_Task instructions:_
Your answer must hold only the lines below from the line containing "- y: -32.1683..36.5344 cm" through the line containing "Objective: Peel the", each reproduced exactly.

_The data:_
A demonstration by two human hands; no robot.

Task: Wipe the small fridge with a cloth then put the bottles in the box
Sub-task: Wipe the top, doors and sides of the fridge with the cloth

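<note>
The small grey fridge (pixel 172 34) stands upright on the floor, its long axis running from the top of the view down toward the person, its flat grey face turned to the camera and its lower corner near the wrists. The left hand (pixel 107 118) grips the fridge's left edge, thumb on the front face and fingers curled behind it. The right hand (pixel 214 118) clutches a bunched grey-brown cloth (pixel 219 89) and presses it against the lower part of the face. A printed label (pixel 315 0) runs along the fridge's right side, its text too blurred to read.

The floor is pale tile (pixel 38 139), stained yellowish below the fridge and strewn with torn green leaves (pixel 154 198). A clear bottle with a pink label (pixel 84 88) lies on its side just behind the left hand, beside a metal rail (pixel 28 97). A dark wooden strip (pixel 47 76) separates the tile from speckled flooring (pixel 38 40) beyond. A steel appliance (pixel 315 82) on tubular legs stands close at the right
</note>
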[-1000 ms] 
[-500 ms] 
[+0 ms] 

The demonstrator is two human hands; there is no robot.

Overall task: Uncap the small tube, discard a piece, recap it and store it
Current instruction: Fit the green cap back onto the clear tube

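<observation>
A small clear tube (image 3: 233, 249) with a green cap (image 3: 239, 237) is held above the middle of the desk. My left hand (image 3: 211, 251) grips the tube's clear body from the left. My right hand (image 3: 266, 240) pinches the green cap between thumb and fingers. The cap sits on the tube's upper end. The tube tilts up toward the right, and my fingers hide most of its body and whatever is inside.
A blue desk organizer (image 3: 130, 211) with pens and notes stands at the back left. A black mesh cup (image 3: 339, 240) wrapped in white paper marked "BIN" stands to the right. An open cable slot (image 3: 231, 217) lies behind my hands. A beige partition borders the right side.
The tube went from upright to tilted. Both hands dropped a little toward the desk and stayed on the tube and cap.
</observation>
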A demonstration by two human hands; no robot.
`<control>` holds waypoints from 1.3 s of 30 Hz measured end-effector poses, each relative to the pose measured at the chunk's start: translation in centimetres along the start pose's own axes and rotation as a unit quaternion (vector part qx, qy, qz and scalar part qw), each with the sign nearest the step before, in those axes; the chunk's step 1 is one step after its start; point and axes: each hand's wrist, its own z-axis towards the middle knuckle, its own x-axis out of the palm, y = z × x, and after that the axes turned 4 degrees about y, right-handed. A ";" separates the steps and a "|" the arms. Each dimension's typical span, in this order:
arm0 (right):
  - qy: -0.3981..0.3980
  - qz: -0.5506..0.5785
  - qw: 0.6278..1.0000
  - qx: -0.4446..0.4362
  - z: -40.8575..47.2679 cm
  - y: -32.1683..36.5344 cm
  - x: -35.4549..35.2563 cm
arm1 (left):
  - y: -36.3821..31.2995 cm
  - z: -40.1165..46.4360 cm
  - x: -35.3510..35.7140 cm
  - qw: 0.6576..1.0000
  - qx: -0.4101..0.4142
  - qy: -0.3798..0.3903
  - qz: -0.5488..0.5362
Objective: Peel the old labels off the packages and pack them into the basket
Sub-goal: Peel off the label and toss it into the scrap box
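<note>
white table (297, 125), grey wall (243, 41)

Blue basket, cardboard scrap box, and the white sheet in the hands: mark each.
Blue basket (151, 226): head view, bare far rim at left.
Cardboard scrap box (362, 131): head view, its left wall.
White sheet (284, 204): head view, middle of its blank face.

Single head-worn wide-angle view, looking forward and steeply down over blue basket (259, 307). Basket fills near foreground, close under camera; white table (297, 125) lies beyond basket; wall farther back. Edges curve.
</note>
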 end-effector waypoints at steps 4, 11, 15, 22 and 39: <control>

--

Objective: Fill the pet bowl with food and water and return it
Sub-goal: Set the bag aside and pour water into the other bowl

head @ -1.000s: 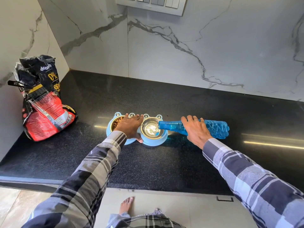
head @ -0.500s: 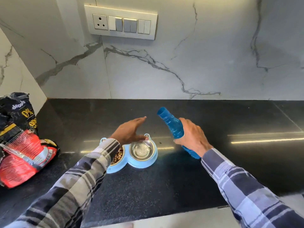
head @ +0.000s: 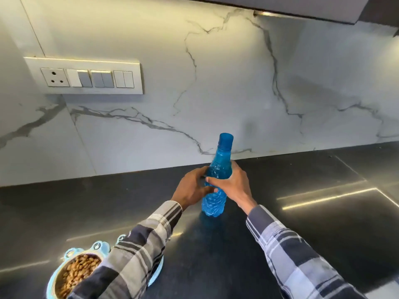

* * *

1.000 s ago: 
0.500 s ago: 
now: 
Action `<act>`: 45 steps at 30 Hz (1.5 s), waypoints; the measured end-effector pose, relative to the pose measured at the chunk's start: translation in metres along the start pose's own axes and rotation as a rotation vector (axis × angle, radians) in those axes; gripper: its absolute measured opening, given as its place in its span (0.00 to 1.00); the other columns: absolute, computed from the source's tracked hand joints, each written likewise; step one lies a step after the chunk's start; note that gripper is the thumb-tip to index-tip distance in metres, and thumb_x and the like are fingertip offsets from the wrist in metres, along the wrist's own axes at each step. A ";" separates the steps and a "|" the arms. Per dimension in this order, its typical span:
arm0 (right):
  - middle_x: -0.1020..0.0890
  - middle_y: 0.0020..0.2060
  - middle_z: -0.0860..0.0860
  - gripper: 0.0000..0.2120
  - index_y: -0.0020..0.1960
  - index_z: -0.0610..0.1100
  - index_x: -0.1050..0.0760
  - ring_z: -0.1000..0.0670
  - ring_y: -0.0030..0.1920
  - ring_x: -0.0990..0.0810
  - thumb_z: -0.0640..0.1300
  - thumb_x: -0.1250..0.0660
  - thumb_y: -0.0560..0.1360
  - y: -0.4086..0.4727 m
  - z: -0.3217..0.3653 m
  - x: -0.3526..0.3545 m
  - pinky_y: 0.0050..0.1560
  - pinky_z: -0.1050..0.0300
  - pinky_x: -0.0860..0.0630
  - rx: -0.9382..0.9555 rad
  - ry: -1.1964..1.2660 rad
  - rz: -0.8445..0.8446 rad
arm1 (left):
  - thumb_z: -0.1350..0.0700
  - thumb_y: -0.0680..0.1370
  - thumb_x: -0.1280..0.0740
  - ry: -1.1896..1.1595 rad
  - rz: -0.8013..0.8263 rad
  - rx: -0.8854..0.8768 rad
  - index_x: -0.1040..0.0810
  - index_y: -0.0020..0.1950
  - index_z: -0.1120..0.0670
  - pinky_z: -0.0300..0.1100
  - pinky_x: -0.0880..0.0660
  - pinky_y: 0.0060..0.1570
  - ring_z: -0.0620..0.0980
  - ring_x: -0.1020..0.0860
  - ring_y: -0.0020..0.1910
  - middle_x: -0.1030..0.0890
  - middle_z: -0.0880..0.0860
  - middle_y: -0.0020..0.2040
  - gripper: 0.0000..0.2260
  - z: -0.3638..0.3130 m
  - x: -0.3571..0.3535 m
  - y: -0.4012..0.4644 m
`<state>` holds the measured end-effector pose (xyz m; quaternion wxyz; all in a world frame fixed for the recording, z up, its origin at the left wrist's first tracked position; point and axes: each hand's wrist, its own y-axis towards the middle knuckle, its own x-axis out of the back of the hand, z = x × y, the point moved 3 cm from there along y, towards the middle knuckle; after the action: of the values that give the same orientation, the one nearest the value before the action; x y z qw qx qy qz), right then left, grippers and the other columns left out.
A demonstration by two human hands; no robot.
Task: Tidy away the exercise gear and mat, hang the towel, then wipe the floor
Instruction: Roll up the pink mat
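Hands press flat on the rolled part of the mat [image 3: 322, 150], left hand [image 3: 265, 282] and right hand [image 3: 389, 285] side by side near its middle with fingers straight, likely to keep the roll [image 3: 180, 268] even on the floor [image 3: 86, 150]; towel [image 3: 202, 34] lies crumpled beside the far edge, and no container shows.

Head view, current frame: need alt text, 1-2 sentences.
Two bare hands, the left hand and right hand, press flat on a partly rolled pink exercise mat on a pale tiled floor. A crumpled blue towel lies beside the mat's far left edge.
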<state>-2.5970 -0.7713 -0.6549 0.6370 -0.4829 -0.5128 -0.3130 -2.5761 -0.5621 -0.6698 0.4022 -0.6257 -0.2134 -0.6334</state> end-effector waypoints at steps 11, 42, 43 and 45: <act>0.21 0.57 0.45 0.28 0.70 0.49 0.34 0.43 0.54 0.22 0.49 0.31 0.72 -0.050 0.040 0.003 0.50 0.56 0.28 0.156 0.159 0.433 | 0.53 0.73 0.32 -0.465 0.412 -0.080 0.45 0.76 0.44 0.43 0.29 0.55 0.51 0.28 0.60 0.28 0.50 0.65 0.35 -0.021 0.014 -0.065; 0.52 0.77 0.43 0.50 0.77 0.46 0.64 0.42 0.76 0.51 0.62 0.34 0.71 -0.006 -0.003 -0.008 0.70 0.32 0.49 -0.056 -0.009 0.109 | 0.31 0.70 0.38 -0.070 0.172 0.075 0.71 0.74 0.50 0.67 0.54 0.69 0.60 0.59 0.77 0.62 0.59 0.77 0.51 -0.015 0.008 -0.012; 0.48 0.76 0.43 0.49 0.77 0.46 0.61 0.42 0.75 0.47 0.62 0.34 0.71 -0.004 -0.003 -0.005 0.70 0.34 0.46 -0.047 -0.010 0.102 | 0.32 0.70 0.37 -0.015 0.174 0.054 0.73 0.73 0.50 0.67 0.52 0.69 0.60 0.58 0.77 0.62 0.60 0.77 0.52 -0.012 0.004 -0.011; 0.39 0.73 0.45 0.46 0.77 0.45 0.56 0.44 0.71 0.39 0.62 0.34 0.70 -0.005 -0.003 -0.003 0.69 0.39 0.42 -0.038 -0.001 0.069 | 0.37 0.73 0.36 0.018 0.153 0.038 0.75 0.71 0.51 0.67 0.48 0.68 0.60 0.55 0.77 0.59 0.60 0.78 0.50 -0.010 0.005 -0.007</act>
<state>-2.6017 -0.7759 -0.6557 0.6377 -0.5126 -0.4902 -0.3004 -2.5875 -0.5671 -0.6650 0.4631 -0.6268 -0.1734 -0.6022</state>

_Exercise response:_
  - y: -32.1683..36.5344 cm
  - x: -35.4549..35.2563 cm
arm1 (left):
  - y: -36.3821..31.2995 cm
  - z: -40.1165..46.4360 cm
  - x: -35.3510..35.7140 cm
  - qw: 0.6576..1.0000
  - qx: -0.4101..0.4142
  - qy: -0.3798..0.3903
  - qz: -0.5488..0.5362
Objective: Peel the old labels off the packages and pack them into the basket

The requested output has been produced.